The Deer's Cry is a sacred motet by Arvo Pärt, set to text from a traditional Irish lorica for a four-part choir a cappella. He composed the piece on a commission from the Ireland's Louth Contemporary Music Society. It was published by Universal Edition in 2007 and first performed in County Louth, Ireland, in February 2008.

== History ==
The work was commissioned by the Louth Contemporary Music Society. The text is the final part of a traditional prayer for protection, Saint Patrick's Breastplate, attributed to St. Patrick, the primary patron saint of Ireland. The text is known as "The Deer's Cry", "The Breastplate of St Patrick", or "Lorica" and is often attributed to the saint. Pärt wrote his setting in modern English, beginning with "Christ with me", composed for a four-part choir a cappella. It was published by Universal Edition in 2007, and was first performed by the State Choir Latvija, conducted by Fergus Sheil, in Drogheda on 13 February 2008. The Deer's Cry is in a single movement and takes about five minutes to perform.

== Text ==
Pärt set an excerpt of the prayer, its conclusion, and repeated the first line of that section ("Christ with me") in the end:

Christ with me, Christ before me, Christ behind me,
Christ in me, Christ beneath me, Christ above me,
Christ on my right, Christ on my left,
Christ when I lie down, Christ when I sit down,
Christ in me, Christ when I arise,
Christ in the heart of everyone who thinks of me,
Christ in the mouth of everyone who speaks of me,
Christ in every eye that sees me,
Christ in every ear that hears me.
Christ with me.

== Music ==
The music is in A minor, consisting of slow, marked crotchets at 72 per minute. The bars contain different even numbers of beats, from two, often used for general rests, to eight. The lower voices begin with divided altos and basses, which sing "Christ with me" four times in homophony with long rests in between. While they keep that pattern, the sopranos enter in the seventh bar to deliver the following text.

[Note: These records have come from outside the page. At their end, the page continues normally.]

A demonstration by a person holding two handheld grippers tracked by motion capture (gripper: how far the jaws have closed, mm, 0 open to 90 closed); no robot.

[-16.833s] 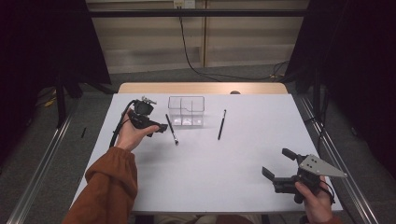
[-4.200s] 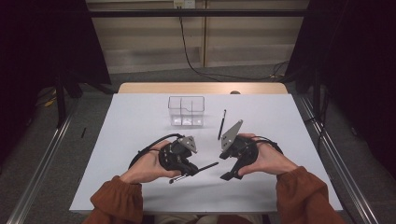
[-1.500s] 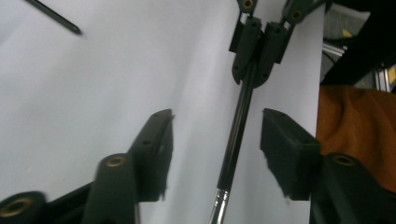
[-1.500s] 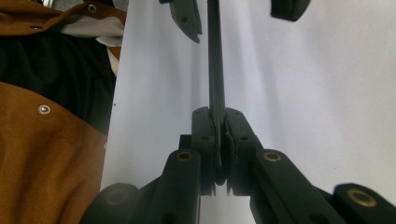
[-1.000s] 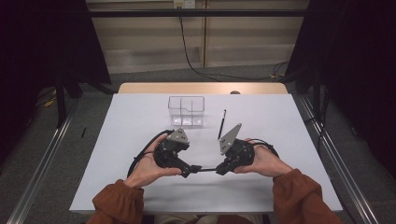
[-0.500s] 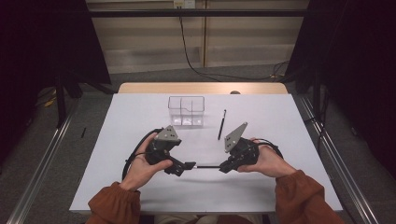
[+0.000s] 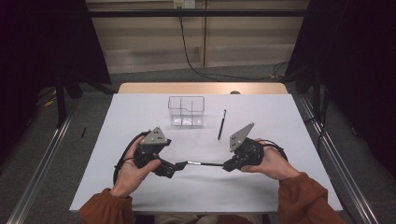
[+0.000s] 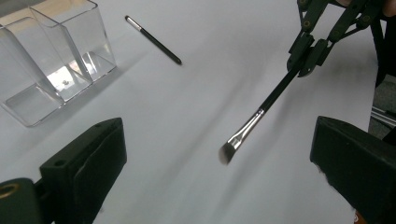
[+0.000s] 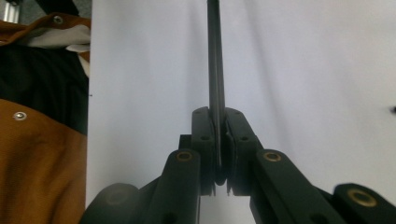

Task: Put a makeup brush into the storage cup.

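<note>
The right claw (image 7: 229, 165) is clenched on the black handle of a makeup brush (image 8: 261, 112); in the right gripper view the two jaws press flat against the handle (image 9: 215, 84), which runs straight out from between them over the white desk (image 7: 280, 121). In the high view the brush (image 7: 201, 164) lies level in the air between the two claws, its bristle end toward the left claw (image 7: 173, 169) and its handle end in the right one. The left claw is released: in the left gripper view its jaws stand wide apart at the bottom corners, having just been opening, and the brush tip hangs in the space ahead of them, touching neither pad, with the right claw (image 8: 306, 51) gripping the far end of the handle above and beyond it. A second, thinner brush (image 7: 222, 125) lies flat on the desk beyond the right claw, well apart from it. A clear plastic organiser (image 7: 186, 111) with several compartments stands beyond the left claw, just beside that lying brush; in the left gripper view the organiser (image 8: 51, 56) shows up and to the left of the jaws, with the lying brush (image 8: 153, 39) near it.
</note>
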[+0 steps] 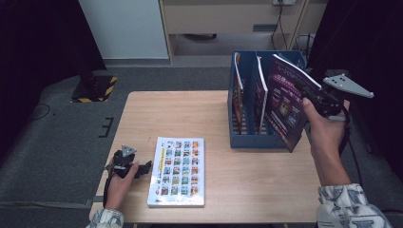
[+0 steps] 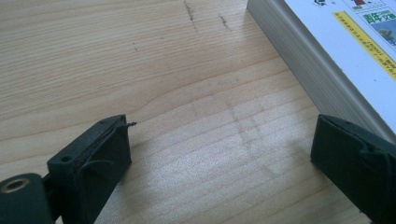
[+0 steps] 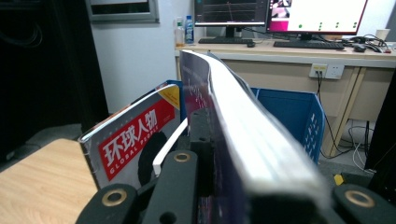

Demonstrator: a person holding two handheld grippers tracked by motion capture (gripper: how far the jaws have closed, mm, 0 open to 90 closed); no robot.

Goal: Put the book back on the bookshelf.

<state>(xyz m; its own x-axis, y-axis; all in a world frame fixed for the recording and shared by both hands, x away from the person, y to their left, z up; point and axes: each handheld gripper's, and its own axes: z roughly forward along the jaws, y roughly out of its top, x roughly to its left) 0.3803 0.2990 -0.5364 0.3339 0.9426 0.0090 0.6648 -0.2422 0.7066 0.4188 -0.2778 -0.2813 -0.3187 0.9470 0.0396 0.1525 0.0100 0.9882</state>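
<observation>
The right gripper (image 1: pixel 317 100), jaws clamped on the edge of a purple-covered magazine (image 1: pixel 286 105), holds it upright and slightly tilted at the right end of a blue file rack (image 1: pixel 247 137), its lower corner down by the rack's front. The step in hand looks like filing the magazine: it is carried but not yet seated in a slot, and the next move would call for lining its bottom edge up with the open right compartment and lowering it without snagging a divider. Two other magazines (image 1: pixel 260 92) already stand in the rack. At the near left of the wooden table (image 1: pixel 142 114), the left gripper (image 1: pixel 135 167) rests with jaws wide apart and empty, just beside a thick white book (image 1: pixel 178 171) lying flat. The right gripper view alone reveals the red "Global People" cover (image 3: pixel 135 140) of a filed neighbour and the held magazine's page edges (image 3: pixel 261 140); the left gripper view shows the book's stacked pages (image 2: pixel 303 56) up close.
</observation>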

From bar 17, the lower voices also take part in the text, singing "Christ in me". They are often juxtaposed with the sopranos, such as with "arise" vs. "sit down". A climax is reached in bar 33 when all the voices sing in homophony, and every one divided: "Christ in the heart ...". After the text is completed, followed by a general rest, all voices sing, similarly to the beginning: "Christ with me", once softly, finally very soft and diminishing.

== Performance and recording ==
In 2016, the Sixteen choir named a program of music by William Byrd and Pärt The Deer's Cry, which they performed in several venues and recorded on the CORO label. A collection of choral music by Pärt by the Estonian vocal group Vox Clamantis, conducted by Jaan-Eik Tulve, was performed under the same name. A reviewer notes the pure intonation required for the spiritual purity of the music. The British octet Voces8 released a recording in 2019 on their album After Silence I: Remembrance. In 2021, Chamber Choir Ireland and conductor Paul Hillier recorded a performance of The Deer's Cry for President Michael D. Higgins at Ireland's presidential residence Áras an Uachtaráin, for release on the President's online channels.